Про княгиню Аа-мес говорили, что она "не любит говорить". Ее прошлое было окутано тайной. Кажется, она была дочерью жреца бога Хонсу из Таниса. А может, дочерью жреца другого бога или жреца из другого города. Достовернее всего было то, что в жены Бакенсети ее отдал сам царь Апоп, еще до того, как сделать его мемфисским князем. И именно там, в не совсем ясной земле, родился он, Мериптах. Мальчик, если бы ему велели задуматься на эту тему, признался бы, что ему нравится то, что его мать так таинственна и что про нее так мало известно. Эта таинственность была частью ее непроницаемой красоты. Впрочем, сейчас он думал не об отвлеченных этих вещах, а о том, повернется ли к нему матушка всем лицом или нет. Ему этого хотелось так сильно, и у него было так мало возможностей повлиять на нее. И вот он, понимая, что все портит, что его не поймут, ибо он, явившись сюда, не смог "войти", стал быстро-быстро рассказывать свою ночную историю. Его никто не перебивал. Бесте и Азиме продолжали деловитую возню с париком, девушки-опахальщицы смотрели на него с интересом, но, твердо зная правила, установленные на женской половине дворца, не позволяли себе даже улыбнуться.
– Матушка, это был сам Себек, он приходил за мной? – в тихом отчаянии прошептал Мериптах.
– Это было ночью? – вдруг спросила Бесте, оторвав круглый тусклый глаз от парика госпожи.
– Да.
– Может, это тебе приснилось, Мериптах?
Первой хмыкнула Азиме, и струйка ароматического масла из соломины обрызгала мальчику пальцы на ногах. Прочие девушки залились смехом так, словно были им переполнены, одна даже повалилась на колени, опираясь на древко своего опахала.

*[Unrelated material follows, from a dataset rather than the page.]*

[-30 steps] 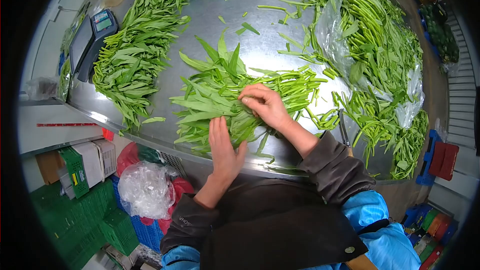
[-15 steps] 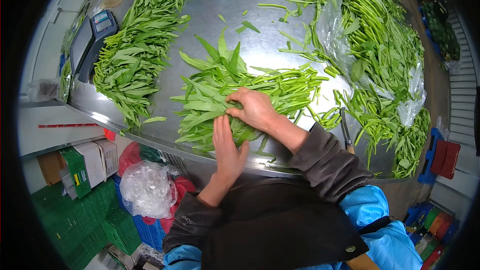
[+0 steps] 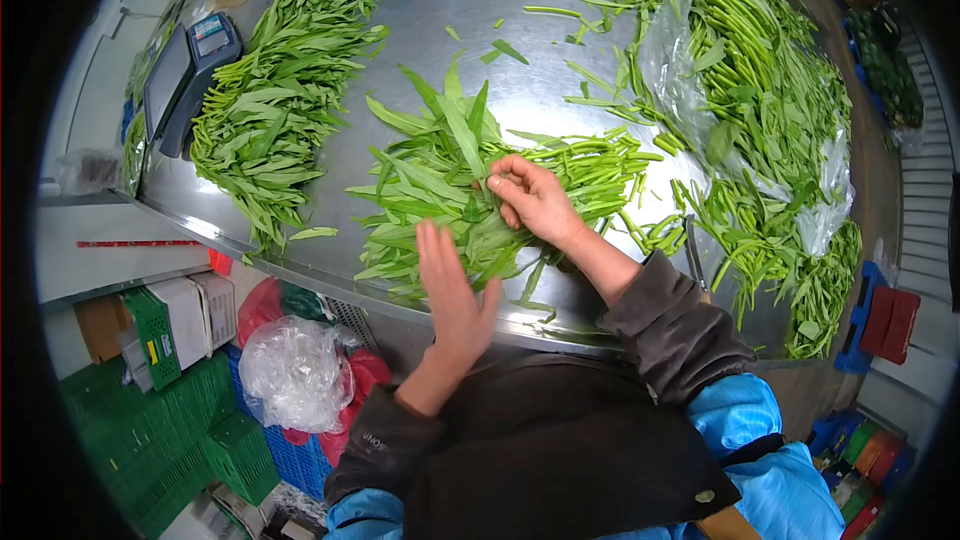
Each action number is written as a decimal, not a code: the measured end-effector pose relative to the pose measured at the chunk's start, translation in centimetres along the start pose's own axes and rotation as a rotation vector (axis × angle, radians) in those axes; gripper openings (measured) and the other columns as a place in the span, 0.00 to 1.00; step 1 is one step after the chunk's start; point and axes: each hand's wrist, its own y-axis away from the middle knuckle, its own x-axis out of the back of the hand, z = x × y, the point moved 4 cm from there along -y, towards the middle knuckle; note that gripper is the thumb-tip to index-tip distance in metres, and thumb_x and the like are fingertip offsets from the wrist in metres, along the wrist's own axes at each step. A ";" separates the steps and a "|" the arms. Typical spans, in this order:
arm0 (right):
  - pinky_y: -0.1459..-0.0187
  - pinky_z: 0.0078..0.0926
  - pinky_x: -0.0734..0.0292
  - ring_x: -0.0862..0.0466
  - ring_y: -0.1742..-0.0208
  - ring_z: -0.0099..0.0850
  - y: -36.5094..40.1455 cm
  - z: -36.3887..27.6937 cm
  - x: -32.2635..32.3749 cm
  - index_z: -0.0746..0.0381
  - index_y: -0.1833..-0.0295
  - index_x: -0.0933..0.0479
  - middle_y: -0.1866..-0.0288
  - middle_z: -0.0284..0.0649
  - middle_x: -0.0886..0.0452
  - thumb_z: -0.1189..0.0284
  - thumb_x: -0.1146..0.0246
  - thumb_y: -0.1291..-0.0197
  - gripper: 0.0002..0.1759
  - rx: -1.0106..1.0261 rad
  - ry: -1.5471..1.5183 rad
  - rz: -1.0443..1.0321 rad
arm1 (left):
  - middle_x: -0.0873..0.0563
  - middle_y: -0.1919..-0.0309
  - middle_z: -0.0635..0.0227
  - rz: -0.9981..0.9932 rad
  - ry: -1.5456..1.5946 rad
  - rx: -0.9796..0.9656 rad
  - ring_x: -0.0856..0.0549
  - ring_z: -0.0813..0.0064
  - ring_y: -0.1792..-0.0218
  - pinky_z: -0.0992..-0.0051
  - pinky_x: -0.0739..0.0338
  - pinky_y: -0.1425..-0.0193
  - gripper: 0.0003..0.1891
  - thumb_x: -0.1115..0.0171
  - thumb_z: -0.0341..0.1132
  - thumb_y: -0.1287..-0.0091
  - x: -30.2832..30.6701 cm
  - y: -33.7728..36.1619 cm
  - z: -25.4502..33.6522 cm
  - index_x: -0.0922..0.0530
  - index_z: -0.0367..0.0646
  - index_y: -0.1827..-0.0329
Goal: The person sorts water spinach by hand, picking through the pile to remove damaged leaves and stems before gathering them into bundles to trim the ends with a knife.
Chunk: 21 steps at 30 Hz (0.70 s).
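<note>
A loose bunch of water spinach (image 3: 425,185) lies on the steel table in front of me, leaves to the left and cut stems to the right. My right hand (image 3: 537,205) is over the middle of the bunch, thumb and fingers pinched on a water spinach leaf. Lower and to the left, my left hand (image 3: 455,285) is held flat with fingers stretched, at the near edge of the leaves and holding nothing. To the right of the bunch rests a knife (image 3: 693,252), its handle end partly hidden by my sleeve.
A large pile of water spinach (image 3: 760,70) with plastic film (image 3: 668,50) covers the table's right side. Another row (image 3: 270,110) runs along the left, beside a scale display (image 3: 190,70). Below the table edge (image 3: 330,285) stand green crates (image 3: 150,430) and a clear plastic bag (image 3: 295,375).
My right hand has moved up and to the right, pinching a leaf away from the bunch. The left hand has come off the leaves, fingers extended.
</note>
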 end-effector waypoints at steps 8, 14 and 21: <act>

– Это Себек, сам Себек приходил за мною!
За спиной Мериптаха бушевал уже целый смеховой вихрь. Смеялись вышивальщицы, флейтистки, массажистки, маникюрщицы, смотрительницы косметических ларцов. В этот момент произошло самое удивительное: княгиня Аа-мес медленно повернула голову в сторону своего сына. Она не смеялась. Даже не улыбалась. Ее лик сиял, большие голубые глаза, с помощью мемфисской косметики сделавшиеся огромными, неподвижно глядели на осмеиваемого рассказчика. Глядели спокойно, изучающе. Мериптах склонил голову на грудь и попятился.
Очнулся только в коридоре под колоннами каменного папируса. Все-таки она не смеялась. Нет, зря, зря он ворвался посреди туалета, так ему и надо, и правильно, что все над ним потешались! В глубине души он так не думал, но ему хотелось поддаться на эти собственные уговоры.
Куда теперь?
В "Дом жизни"! Позднее утро, все там. И Утмас, и Бехезти, и Рипу. Там учитель Неферкер, вздорный старик, и умом несомненно уступающий Тоту, но кроме него обратиться сейчас не к кому.